● **Your goal**
After finding the line with "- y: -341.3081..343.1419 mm" in the data below, set down exactly each line through the one with "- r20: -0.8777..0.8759", inclusive, and stop there.

● **Provided records**
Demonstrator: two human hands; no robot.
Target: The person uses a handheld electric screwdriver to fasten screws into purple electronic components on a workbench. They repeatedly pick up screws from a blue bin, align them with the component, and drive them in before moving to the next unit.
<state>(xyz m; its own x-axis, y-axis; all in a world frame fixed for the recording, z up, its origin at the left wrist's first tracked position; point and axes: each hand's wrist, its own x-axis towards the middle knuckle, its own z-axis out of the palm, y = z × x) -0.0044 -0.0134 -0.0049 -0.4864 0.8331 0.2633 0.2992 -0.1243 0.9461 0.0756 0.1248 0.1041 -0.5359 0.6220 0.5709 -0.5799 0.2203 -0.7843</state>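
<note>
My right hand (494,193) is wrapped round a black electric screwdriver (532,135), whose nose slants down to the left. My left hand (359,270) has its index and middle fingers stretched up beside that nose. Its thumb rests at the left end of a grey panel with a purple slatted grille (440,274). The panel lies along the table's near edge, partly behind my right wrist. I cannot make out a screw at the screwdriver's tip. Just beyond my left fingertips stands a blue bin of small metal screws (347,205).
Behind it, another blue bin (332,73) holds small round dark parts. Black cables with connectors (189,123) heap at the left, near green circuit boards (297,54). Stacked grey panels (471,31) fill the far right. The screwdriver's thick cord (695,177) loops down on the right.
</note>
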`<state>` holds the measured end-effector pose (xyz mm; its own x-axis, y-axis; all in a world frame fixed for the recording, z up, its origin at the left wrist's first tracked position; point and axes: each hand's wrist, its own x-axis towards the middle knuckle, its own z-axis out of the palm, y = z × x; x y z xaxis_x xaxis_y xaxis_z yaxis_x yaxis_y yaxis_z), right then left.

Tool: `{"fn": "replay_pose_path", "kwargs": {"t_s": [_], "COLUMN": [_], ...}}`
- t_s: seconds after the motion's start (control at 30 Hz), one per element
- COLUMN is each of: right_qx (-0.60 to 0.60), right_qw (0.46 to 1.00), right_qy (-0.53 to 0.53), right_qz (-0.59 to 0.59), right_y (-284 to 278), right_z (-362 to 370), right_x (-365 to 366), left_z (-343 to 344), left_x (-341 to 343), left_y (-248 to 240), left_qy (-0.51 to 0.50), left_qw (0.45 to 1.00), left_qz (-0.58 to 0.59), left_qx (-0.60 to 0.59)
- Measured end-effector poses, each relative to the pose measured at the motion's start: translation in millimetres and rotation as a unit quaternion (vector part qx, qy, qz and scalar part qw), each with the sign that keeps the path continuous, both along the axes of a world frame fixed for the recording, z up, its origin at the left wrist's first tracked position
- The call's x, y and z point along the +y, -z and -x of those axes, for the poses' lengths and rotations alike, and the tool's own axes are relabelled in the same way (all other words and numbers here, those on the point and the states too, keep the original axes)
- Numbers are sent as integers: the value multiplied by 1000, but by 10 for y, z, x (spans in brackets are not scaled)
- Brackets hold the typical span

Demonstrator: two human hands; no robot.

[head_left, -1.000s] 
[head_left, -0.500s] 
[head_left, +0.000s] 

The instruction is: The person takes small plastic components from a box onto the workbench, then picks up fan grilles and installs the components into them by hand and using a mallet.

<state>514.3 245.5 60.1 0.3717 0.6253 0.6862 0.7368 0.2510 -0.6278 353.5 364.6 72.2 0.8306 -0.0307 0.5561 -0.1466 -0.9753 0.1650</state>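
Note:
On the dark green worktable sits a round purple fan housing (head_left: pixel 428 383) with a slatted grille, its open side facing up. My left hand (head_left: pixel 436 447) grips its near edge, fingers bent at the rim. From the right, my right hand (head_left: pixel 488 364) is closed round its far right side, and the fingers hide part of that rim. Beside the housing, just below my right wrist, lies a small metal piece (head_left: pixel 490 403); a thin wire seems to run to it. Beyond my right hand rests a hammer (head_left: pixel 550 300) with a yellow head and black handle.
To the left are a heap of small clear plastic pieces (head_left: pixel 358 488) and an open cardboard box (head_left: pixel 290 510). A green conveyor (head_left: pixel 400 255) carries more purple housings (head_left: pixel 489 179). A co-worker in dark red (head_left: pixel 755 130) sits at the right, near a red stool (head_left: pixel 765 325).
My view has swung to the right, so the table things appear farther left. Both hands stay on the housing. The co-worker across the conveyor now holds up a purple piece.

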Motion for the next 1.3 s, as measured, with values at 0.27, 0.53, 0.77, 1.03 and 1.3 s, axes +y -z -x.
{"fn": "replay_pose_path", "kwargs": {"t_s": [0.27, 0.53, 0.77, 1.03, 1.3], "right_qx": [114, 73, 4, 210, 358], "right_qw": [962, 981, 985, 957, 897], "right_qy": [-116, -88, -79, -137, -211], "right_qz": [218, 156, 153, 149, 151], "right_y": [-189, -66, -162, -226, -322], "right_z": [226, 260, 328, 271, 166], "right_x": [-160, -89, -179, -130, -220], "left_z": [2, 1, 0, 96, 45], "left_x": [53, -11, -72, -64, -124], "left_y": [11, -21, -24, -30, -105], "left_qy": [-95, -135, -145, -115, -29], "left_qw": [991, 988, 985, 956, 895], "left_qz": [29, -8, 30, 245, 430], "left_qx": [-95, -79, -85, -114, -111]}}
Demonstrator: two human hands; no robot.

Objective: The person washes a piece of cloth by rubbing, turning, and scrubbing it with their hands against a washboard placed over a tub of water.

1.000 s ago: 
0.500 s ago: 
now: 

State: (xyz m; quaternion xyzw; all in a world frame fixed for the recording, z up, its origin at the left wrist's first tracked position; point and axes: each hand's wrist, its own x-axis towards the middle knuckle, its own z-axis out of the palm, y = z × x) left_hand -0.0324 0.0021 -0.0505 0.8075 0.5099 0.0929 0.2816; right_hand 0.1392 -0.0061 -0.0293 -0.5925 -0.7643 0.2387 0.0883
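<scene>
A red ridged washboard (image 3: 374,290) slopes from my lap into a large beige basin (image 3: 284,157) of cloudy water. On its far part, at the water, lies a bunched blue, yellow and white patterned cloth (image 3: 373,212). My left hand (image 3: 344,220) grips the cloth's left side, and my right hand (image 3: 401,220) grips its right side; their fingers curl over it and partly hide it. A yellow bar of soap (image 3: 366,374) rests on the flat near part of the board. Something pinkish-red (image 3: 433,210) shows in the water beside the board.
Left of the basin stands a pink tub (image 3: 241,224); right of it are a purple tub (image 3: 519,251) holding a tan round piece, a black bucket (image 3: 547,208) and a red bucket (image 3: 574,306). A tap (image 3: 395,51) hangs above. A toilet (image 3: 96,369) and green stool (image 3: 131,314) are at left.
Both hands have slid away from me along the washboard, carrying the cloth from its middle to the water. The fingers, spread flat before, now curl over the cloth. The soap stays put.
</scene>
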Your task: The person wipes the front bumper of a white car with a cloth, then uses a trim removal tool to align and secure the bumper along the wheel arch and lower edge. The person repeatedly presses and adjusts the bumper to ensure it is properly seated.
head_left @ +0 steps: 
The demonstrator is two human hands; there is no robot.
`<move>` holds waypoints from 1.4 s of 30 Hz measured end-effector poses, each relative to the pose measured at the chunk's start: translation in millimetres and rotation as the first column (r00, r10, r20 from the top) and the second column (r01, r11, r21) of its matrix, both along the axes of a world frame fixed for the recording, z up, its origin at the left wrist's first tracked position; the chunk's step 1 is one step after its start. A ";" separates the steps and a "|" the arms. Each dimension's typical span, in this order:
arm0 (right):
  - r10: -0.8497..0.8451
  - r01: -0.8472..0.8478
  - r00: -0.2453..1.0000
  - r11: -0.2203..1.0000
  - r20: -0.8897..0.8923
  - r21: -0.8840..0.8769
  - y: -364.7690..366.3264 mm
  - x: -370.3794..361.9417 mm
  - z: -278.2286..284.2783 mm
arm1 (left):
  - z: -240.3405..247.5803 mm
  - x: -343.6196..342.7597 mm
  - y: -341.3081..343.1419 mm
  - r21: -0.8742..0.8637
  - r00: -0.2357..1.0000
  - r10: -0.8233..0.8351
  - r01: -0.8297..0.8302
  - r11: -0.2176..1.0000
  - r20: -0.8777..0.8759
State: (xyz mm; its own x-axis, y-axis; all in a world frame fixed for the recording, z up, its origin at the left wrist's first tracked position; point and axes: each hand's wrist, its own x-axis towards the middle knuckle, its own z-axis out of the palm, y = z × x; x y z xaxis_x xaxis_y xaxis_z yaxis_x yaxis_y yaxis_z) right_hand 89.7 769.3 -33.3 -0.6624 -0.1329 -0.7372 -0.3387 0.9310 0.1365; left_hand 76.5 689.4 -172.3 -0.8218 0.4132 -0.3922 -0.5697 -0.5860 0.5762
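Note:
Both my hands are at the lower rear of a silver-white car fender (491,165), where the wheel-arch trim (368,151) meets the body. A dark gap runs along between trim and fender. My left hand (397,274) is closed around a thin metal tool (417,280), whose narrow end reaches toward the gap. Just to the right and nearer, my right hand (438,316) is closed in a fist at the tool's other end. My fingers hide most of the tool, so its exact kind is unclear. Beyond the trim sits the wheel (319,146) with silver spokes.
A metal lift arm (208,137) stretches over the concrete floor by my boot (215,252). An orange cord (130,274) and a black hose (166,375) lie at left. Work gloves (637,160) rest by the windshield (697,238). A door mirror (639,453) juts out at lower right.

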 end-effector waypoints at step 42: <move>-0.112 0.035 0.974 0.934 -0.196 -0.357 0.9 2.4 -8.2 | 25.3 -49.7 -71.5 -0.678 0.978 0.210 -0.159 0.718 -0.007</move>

● **Problem solution**
  - y: -341.3081..343.1419 mm
  - r21: -0.8742..0.8637
  - r00: -0.2357..1.0000
  - r10: -0.8233..0.8351
  - r01: -0.8297..0.8302
  - r11: -0.2176..1.0000
  - r20: -0.8777..0.8759

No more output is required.